Un caballo, de edad avanzada y ciego, quedó atrapado durante casi cuatro días en las rocas del embalse de Casa de Piedra, en Río Negro. Como no tenía posibilidades de salir por sus propios medios, su rescate requirió ayuda de un grupo de voluntarios.
Fue gracias al aviso de una vecina que el animal fue hallado en esas condiciones y tras un dramático momento logró ser liberado. Los rescatistas lo bautizaron como "campeón".
Según trascendió, el equino había sido abandonado por su dueño algunos días antes. La organización Rescate Animal No Humano (RANHU) se puso al hombro el operativo y pudieron sacarlo de allí y trasladarlo a General Roca, donde una familia se ofreció a hacerse cargo.
El rescate de Campeón
Como antes se mencionó, la situación fue advertida por una vecina de la zona, quien encontró al caballo inmovilizado y expuesto al frío entre las piedras. Posteriormente dio aviso para que pudiera ser asistido y mientras se organizaba el rescate le llevó agua y comida.
El desafío era conseguir un carro que permitiera sacar al caballo del lugar y recorrer los aproximadamente 200 kilómetros que separan el embalse de General Roca.
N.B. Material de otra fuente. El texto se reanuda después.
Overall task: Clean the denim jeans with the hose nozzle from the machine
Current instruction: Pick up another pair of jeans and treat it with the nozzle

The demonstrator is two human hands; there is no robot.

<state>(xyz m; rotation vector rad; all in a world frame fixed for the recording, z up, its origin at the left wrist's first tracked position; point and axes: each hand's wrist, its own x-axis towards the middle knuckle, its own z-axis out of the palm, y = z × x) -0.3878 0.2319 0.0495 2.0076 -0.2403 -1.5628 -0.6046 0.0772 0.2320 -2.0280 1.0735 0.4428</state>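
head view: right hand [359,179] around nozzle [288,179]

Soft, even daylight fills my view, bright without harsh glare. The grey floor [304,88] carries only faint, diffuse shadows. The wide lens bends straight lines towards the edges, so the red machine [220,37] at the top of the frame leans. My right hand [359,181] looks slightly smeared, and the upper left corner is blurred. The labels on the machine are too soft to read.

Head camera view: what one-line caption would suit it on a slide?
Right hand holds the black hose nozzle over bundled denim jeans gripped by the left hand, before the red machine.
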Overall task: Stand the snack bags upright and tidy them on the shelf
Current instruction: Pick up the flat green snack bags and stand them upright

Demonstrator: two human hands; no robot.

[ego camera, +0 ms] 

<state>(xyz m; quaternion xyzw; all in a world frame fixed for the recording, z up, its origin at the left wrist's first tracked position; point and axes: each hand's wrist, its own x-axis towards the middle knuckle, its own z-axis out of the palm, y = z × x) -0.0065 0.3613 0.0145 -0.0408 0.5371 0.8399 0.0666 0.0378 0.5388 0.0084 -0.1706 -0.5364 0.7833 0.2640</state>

Para afrontar los gastos de combustible, RANHU lanzó además una colecta solidaria con un objetivo de $150.000, que se logró rápidamente con los aportes de la comunidad.
El operativo contó con la colaboración de Jorge Acuña y de su hija, quienes aportaron el carro para transportar al animal. Otros voluntarios participaron en las gestiones ante las autoridades para concretar el traslado de manera reglamentaria.
Un nuevo hogar
Tras la suma de voluntades y varias horas de trabajo, el caballo pudo ser retirado de las piedras y emprender camino hacia su nuevo hogar. Al llegar a General Roca, una familia se comprometió a adoptarlo y brindarle los cuidados necesarios.
Aunque se trata de un animal anciano y con discapacidad visual, las primeras noticias sobre su estado fueron alentadoras. La familia que lo recibió confirmó que se encuentra en buen estado general y que comenzó a alimentarse con normalidad.
En esa línea, una de las primeras actualizaciones de RANHU indicó que está “muy bien" y que "no ha parado de comer”. En un segundo mensaje desde la organización destacaron que el animal había pasado hambre durante los días que permaneció atrapado y que ahora estaba bien cuidado. Y con ello también, se hizo un llamado a la tenencia responsable.